Nobody is saying the IIHF has nefarious intent in making these cancellations. That said, you don’t always have to be intentionally bad to still have a negative effect. You just need enough people to shrug their shoulders, chalk everything up to the bottom line, and take a blasé approach from there. But sometimes the money that immediately is invested doesn’t pay off in tangible ways for a few years. You need to have patience, and that appears to be in short supply in this situation.

Practically speaking, the IIHF went as late as it could before the latest COVID-19 outbreak ripped through the planet forced it to fold its cards. But again, if everything were that dire, shouldn’t we care enough about our under-18 men’s junior hockey players, too? It goes both ways. You can’t talk about safety as the priority for one group, and play-with-fire when it comes to another. There’s no rationalization for it. You’re either all-in or all-out, and as it stands, the IIHF has one foot in one camp, and the second in the latter camp.

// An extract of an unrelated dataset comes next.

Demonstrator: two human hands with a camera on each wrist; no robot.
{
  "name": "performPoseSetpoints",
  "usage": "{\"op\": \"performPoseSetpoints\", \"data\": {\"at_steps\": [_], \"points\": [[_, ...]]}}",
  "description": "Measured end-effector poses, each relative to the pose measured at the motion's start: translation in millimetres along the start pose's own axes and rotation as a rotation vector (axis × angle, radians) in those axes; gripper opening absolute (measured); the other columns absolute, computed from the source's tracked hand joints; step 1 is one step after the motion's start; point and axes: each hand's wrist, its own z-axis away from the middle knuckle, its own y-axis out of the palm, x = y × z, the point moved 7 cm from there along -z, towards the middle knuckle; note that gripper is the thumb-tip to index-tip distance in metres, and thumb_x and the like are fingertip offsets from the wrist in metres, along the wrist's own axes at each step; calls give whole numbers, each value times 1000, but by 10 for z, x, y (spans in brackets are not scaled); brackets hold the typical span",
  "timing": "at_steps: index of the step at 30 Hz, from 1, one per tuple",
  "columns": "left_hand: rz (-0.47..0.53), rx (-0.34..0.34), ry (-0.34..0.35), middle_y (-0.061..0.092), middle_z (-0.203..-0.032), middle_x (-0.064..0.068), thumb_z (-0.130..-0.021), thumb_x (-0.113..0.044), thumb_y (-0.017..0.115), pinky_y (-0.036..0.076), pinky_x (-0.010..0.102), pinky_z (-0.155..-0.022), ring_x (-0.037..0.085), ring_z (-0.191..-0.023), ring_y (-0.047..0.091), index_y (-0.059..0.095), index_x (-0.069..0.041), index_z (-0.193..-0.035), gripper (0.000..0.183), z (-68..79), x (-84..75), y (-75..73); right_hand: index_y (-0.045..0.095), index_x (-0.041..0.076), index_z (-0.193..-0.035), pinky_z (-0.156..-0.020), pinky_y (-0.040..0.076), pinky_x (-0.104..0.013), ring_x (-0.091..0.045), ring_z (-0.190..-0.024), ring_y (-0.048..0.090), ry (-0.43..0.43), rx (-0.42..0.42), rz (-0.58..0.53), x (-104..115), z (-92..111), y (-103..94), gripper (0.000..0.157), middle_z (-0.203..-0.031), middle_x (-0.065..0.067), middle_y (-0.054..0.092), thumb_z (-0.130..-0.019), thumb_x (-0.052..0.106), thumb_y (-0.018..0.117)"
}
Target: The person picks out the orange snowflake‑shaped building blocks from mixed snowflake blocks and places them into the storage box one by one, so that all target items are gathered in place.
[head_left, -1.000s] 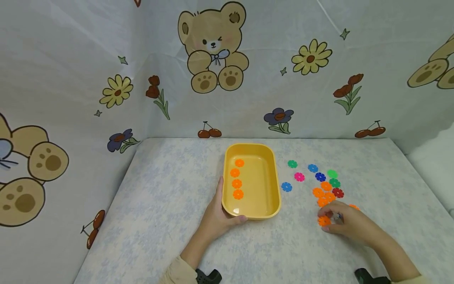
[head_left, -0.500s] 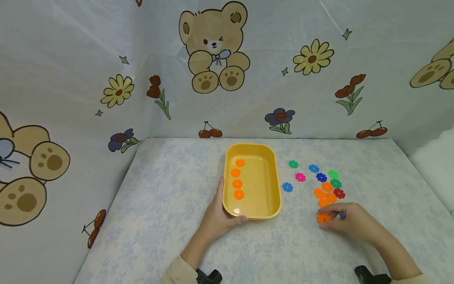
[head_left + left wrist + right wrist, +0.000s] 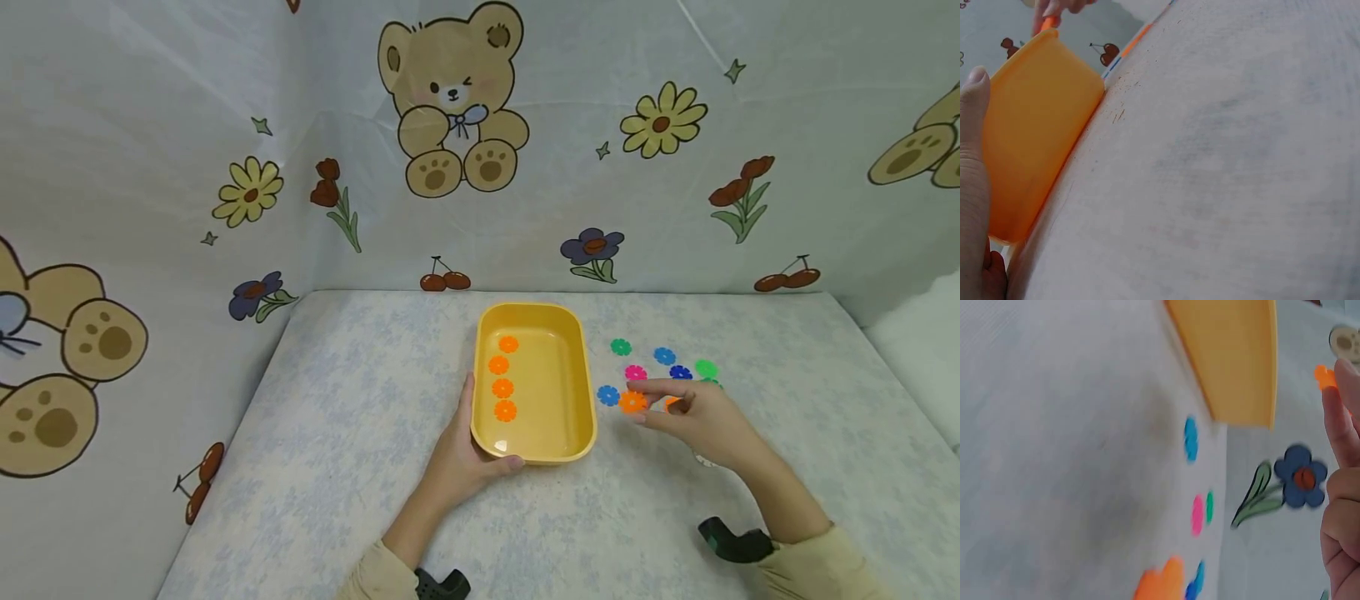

There’s little doubt that womens’ elite players would wait a month or two to play the Under-18 World Championships. They’ve been a patient community for as long as they’ve been a part of it. But this? This is a slap in the face. One cancelled year in a pandemic is one thing; two in a row is one too many. There has to be a better way.

We can’t claim to be women’s hockey fans only in Olympic years. If we truly support equality in hockey, we have to be vigilant and solid allies for them in the three non-Olympic years. That means demanding equal treatment for them. And we don’t need to wait on Santa Claus to deliver it.